Assignment ▸ Return, word for word, the lines of the listing below from the one with "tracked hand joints" through the one with "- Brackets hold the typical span", and no other lines.

Source data ▸
_____
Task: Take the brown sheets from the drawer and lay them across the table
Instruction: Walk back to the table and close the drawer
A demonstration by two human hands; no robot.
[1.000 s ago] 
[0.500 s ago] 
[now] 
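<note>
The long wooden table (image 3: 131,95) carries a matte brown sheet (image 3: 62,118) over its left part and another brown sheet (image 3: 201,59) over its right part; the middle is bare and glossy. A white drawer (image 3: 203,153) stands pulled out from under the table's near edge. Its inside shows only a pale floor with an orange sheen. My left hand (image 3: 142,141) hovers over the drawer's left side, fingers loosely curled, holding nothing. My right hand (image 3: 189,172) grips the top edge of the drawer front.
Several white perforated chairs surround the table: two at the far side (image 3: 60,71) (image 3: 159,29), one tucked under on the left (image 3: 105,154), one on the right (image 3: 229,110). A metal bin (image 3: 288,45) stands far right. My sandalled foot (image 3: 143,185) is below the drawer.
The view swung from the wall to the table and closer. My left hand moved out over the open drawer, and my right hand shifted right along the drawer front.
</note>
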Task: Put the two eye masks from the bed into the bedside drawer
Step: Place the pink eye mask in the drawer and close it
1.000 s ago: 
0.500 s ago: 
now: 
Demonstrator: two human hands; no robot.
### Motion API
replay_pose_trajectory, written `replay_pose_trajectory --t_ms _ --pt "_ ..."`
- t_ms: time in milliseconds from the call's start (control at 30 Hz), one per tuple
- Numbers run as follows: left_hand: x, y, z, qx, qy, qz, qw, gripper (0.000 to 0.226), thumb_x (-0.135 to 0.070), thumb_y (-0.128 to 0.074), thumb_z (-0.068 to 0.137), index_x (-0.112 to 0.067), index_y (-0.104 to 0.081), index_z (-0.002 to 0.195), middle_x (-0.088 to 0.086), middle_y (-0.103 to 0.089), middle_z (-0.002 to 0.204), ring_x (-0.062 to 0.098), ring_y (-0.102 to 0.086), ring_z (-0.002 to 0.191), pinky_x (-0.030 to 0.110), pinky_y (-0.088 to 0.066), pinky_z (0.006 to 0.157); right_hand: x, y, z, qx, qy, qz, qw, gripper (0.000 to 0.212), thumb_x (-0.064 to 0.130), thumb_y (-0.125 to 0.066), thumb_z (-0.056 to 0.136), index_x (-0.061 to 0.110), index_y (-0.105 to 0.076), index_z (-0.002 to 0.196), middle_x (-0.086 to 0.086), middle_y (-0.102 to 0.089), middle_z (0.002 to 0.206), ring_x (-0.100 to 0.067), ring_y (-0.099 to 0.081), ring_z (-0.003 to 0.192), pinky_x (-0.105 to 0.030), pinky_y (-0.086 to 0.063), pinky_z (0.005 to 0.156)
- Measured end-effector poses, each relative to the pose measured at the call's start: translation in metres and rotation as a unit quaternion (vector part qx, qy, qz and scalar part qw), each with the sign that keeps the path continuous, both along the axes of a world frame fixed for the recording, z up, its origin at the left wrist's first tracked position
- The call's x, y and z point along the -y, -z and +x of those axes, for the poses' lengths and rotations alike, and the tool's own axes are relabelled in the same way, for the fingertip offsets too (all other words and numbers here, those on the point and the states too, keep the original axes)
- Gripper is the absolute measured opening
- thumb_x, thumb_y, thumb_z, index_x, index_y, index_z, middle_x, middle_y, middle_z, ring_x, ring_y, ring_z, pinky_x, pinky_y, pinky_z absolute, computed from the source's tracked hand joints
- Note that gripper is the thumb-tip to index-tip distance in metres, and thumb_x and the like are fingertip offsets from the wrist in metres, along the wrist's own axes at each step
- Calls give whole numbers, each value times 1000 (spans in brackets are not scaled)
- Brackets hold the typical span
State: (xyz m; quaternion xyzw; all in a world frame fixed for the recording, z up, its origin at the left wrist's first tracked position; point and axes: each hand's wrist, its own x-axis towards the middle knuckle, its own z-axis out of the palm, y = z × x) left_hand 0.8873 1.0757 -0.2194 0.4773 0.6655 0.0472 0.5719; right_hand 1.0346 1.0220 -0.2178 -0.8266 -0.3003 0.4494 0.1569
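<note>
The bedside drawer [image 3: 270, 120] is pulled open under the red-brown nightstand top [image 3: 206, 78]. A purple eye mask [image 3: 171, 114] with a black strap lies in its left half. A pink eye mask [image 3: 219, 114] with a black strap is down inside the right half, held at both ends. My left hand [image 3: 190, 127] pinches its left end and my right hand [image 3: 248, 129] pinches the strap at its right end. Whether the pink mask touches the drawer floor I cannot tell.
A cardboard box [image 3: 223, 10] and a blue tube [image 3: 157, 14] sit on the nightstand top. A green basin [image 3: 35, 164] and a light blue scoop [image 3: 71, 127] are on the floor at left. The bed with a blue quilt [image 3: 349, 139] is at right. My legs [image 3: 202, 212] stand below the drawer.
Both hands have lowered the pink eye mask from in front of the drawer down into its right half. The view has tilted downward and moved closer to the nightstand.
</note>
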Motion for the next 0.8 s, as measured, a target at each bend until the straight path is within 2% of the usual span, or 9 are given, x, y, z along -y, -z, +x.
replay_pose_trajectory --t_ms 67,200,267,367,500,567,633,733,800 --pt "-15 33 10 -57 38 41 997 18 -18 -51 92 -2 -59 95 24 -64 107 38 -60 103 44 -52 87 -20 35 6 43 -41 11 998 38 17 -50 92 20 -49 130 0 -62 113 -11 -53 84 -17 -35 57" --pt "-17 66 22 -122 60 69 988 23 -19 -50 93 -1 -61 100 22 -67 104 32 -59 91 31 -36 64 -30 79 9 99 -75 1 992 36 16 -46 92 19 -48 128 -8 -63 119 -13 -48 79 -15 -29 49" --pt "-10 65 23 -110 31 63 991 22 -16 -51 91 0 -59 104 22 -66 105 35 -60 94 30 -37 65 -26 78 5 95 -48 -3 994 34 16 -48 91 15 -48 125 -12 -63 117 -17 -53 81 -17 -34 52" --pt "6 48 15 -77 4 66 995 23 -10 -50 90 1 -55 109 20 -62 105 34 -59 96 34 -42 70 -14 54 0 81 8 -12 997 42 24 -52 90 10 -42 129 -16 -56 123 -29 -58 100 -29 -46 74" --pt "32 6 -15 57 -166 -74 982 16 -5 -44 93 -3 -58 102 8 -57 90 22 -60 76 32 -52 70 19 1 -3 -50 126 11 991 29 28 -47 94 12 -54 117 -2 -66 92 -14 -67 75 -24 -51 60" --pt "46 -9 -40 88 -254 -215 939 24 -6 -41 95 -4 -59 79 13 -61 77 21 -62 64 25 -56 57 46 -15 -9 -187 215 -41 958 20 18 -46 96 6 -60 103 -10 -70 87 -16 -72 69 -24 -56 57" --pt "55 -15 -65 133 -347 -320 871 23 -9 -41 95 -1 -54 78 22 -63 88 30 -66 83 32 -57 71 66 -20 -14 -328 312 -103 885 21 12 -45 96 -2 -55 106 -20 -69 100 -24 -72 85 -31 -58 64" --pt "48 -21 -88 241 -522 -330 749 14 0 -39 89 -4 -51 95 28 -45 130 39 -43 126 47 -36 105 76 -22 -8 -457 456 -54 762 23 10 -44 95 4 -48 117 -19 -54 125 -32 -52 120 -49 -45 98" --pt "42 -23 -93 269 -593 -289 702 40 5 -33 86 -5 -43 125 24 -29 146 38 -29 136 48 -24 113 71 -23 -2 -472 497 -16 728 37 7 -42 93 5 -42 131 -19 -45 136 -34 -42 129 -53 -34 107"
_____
Exercise answer ▸
- thumb_x, thumb_y, thumb_z, index_x, index_y, index_z, middle_x, middle_y, middle_z, ring_x, ring_y, ring_z, pinky_x, pinky_y, pinky_z absolute, computed from the source's tracked hand joints
- Note that gripper is the thumb-tip to index-tip distance in metres, and thumb_x and the like are fingertip offsets from the wrist in metres, along the wrist's own axes at each step
- Calls give whole numbers, each value times 1000 (spans in brackets are not scaled)
- Brackets hold the typical span

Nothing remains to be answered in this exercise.